The course focuses on the use of accounting information in reporting managerial performance and making business decisions. The course covers the preparation and use of managerial accounting information for use in planning, budgeting, control, break-even analysis and pricing, including the impact of taxes. Completion of the course will enhance the student’s ability to understand managerial accounting reports and use this information in making decisions.

The goal of the course is to learn how a corporate financial manager can evaluate prospective investments in financial instruments. As the key to asset valuation, the course begins with a study of interest; how rates are formulated based on an assessment of risk and macroeconomic policy. The course proceeds to study the valuation of the most basic forms of marketable debt and equity assets: bonds and stocks. In studying the valuation of stocks, the course introduces the risk vs. reward and dividend vs. growth trade-offs, and basic portfolio theory.

This course is designed to provide students with a systematic approach for making marketing decisions and to give students practice in the analysis, design, implementation, and control of marketing strategies. Topics include how individual and organizational consumers make decisions, segmenting markets, positioning the firm's offering, effective marketing research, new product development, pricing strategies, communicating with consumers, estimating advertising's effectiveness, and managing relationships with sales force and distribution partners. The course also studies how firms must coordinate these different elements of the marketing mix to ensure that all marketing activities collectively forge a coherent strategy.

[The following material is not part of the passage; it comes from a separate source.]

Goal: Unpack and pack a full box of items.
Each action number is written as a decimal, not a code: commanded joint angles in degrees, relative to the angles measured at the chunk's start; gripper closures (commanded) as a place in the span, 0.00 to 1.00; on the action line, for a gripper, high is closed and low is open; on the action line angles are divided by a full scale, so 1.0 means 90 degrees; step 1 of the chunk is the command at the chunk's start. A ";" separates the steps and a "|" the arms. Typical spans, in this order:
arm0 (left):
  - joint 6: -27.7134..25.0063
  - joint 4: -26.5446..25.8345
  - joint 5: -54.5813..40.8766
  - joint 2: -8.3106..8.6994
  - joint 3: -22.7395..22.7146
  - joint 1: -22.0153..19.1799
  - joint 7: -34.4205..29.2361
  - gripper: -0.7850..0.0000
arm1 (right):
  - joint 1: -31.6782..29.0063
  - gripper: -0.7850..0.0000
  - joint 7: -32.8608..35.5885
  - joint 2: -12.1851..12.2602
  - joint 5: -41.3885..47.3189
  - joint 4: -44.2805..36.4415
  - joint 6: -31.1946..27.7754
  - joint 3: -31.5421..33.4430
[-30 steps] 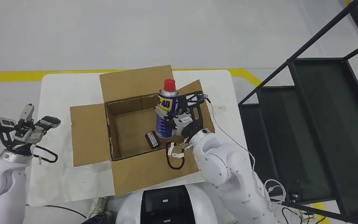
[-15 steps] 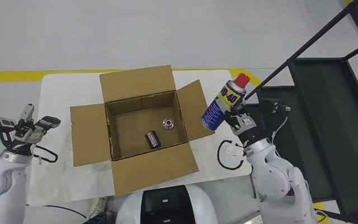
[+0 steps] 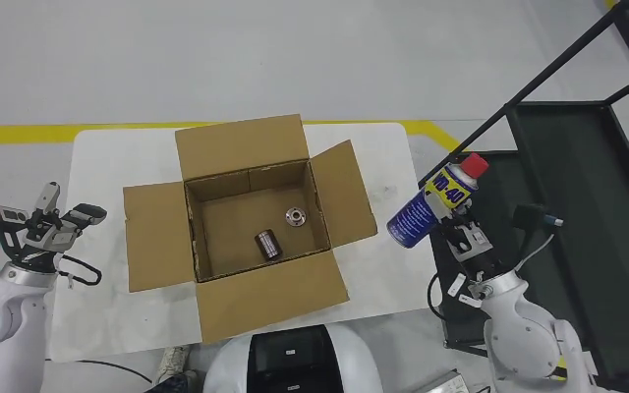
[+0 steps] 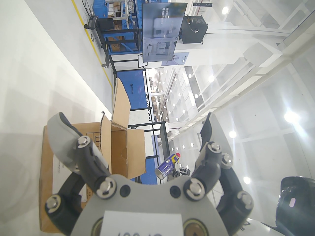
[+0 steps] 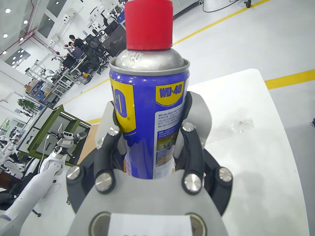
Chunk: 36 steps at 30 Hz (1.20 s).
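An open cardboard box (image 3: 324, 187) stands mid-table with its flaps spread. Inside lie a small dark cylinder (image 3: 267, 244) and a round metal piece (image 3: 294, 215). My right gripper (image 3: 449, 218) is shut on a blue and yellow spray can (image 3: 432, 204) with a red cap, held tilted in the air just past the table's right edge. In the right wrist view the spray can (image 5: 147, 82) stands between the fingers (image 5: 194, 114) of the right gripper (image 5: 153, 110). My left gripper (image 3: 49, 221) hangs open with nothing in it at the table's far left edge; its own view shows the left gripper (image 4: 133, 133), the box (image 4: 123, 146) and the distant can (image 4: 168, 164).
The white table (image 3: 108, 167) has bare surface left of the box and a strip on its right. A black metal stair frame (image 3: 550, 196) stands close beside the table's right edge, right next to the held can. A yellow floor line (image 3: 59, 131) runs behind the table.
The right arm lifted the spray can out of the box and carried it rightward, past the right flap and beyond the table's edge. The left arm stayed still.
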 commanded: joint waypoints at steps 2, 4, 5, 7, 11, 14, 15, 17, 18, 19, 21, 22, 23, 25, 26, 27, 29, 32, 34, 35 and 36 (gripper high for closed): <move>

This course focuses on the many ways information technology is incorporated within contemporary organizations and used to achieve a competitive advantage in the national and international marketplace. It focuses on the basic principles of Information Technology: hardware and software components, database technology, telecommunications and networking, e-commerce and e-business, Enterprise Resource Planning (ERP), Decision Support Systems (DSS), Artificial Intelligence (AI) and Expert Systems (ES), systems development and implementation, and the ethical and societal issues involved in IT.

This penultimate course focuses on the perspective and skills of the general manager. Its purpose is to provide practice in diagnosing and identifying realistic solutions to complex strategic and organizational problems. The course builds on previous coursework by providing an opportunity to integrate various functional areas and by providing a total business perspective. Since the focus is on pragmatic, action-oriented general management skills, the course will be taught primarily through the case method and will require both written analyses and case presentations.

In this capstone course, students will individually prepare a thesis which requires preparation of a case study and analysis report based on their company. The case study will focus on a description of events in the company surrounding a specific decision made by the firm. Writing the case will allow the student to explore the situation in depth, looking at such issues as linkages and causality. The analysis report will provide an analysis of the key issues, recommendations and relevant theoretical linkages. Copies of completed cases and analysis notes would be maintained by AUIS for faculty consideration for adoption in subsequent offerings of their courses. Top ranked cases may be submitted to case conferences such as the North American Case Research Association’s (NACRA) annual meeting or for publication in case journals such as the Case Research Journal or the Business Case Journal.